Ese día lo comprendí: estaba sola. Mi marido me veía como criada, mis padres anteponían el qué dirán, y mi suegra destruía mi matrimonio por pura envidia.
***
Todo explotó a la semana de volver a Madrid. La niña no paraba de llorar, no dormía y yo estaba al borde. Por fin, cuando se quedó sopa, me senté en el suelo, sobre el suelo frío de la cocina, con los ojos cerrados.
La puerta golpeó fuerte. Pablo volvía de mal humor.
¿Por qué está ahí la basura? sin molestar en saludar.
No respondí. Ni fuerzas tenía para moverme.
¿Te estoy hablando o qué? me pegó en el pie al pasar a la cocina. Levanta y tira eso. Ahora.
Sácalo tú. No puedo más. Me duele la espalda y solo quiero dormir. Una hora. Por favor.
¿Que no puedes? me agarró del cuello de la bata y me levantó de golpe. La tela crujió. Mírala, la princesita. Otras tienen cinco hijos y trabajan en el campo y tú no sirves ni para estar en casa.
La niña se despertó y lloró más fuerte. Él, furioso, entró al cuarto.
¡Otra vez! ¡Siempre igual! sacudió la cuna con rabia. ¡Ya cállate de una vez!
La pequeña se ahogó llorando de puro miedo.
Corrí y traté de apartarlo.
¡No la toques! ¡Apártate de ella!
¡Me habéis destrozado la vida! y me pegó. Me dio un bofetón que me lanzó contra la pared, golpeándome la cabeza contra el armario.
Me mareé. Pero lo peor fue que Pablo no paró. Se acercó a la cuna y le pellizcó la piernecilla, con maldad.

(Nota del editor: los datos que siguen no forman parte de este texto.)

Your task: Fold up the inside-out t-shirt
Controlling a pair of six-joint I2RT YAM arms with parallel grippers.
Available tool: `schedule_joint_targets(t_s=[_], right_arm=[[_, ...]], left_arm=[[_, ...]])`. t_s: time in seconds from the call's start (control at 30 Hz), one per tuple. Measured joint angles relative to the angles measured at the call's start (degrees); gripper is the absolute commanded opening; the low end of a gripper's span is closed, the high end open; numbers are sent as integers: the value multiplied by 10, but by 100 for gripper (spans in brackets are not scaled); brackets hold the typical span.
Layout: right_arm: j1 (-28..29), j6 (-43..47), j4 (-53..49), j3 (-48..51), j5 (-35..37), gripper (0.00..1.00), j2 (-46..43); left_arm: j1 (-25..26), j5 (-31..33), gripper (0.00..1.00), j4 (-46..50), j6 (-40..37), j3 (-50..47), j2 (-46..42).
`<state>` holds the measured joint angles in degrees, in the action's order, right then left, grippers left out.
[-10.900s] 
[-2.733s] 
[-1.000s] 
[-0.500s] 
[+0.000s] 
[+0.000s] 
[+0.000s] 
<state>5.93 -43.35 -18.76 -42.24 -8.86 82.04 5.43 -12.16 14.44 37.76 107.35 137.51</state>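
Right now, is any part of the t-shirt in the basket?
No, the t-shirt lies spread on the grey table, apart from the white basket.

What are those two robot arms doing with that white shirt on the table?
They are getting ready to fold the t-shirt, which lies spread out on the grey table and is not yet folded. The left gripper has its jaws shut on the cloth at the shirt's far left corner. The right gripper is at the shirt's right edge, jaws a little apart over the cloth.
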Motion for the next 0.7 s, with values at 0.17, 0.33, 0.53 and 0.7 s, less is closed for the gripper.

El grito de mi hija fue tan desgarrador que me partió el alma.
En ese momento algo estalló dentro de mí. Adiós pena y agotamiento; solo quedó la rabia. Agarré una figura pesada, ese horrendo toro de cerámica que su madre había regalado.
Hazlo otra vez le amenacé, alzando la mano. Una sola vez más y te abro la cabeza. Vete.
Pablo se quedó blanco.
¿Qué te crees que haces? ¡Estás en mi casa!
El piso es de los dos. Hipoteca pagada con mi baja y tus pagas, y con el dinero que pusieron mis padres, está a medias. Pero ahora no me importa. Vete o llamo a la policía y denuncio los golpes. Los tuyos están en mi cara y los de la niña en su pierna. Quizá no vayas a la cárcel, pero arruinado te vas a quedar.
Salí al pasillo y llamé a la policía.
***
El lío judicial duró meses. Pablo intentó meter a su madre y a Lucía en la historia, me mandaban mensajes y llamadas llenas de amenazas y reproches, pero no piqué: números bloqueados.
Cuando mis padres vinieron a mediar, no los dejé pasar del recibidor.
O estáis conmigo, o podéis olvidar mi dirección.
Vuestro yerno ha pegado a vuestra nieta recién nacida. Si os parece normal, nada tenemos ya que hablar.
Mi padre no sabía dónde mirar, mi madre enmudeció al ver el morado de la pierna de la niña.
Reconocieron que nada justificaba la brutalidad contra una bebé.
No solo pedí el divorcio, también fui a su oficina. Seria, impecable, carpeta en mano. No hubo gritos, ni escenas. Enseñé al jefe de seguridad amigo de mi padre el vídeo de la cámara que Pablo mismo había instalado antes de nacer la niña.
Allí estaba todo, grabado. Y el momento en la habitación.
A Pablo le dieron la carta de despido voluntario. La reputación vale mucho y no iban a cargar con ese escándalo.
Mi suegra, al saberlo, terminó ingresada por la tensión. Lucía, temiendo que subiera el vídeo a las redes (donde teníamos conocidos comunes), dejó de acosarme.
***
Ahora, por fin, respiro tranquila. El dinero no abunda, pero no me quejo.
Pablo renunció a su parte del piso a cambio de no pasarme la pensión completa. A mí me convino.
Su familia se olvidó de la existencia de la niña. Su padre nunca ha venido a verla. Y a las mujeres que Pablo conoce, les dice que nunca estuvo casado.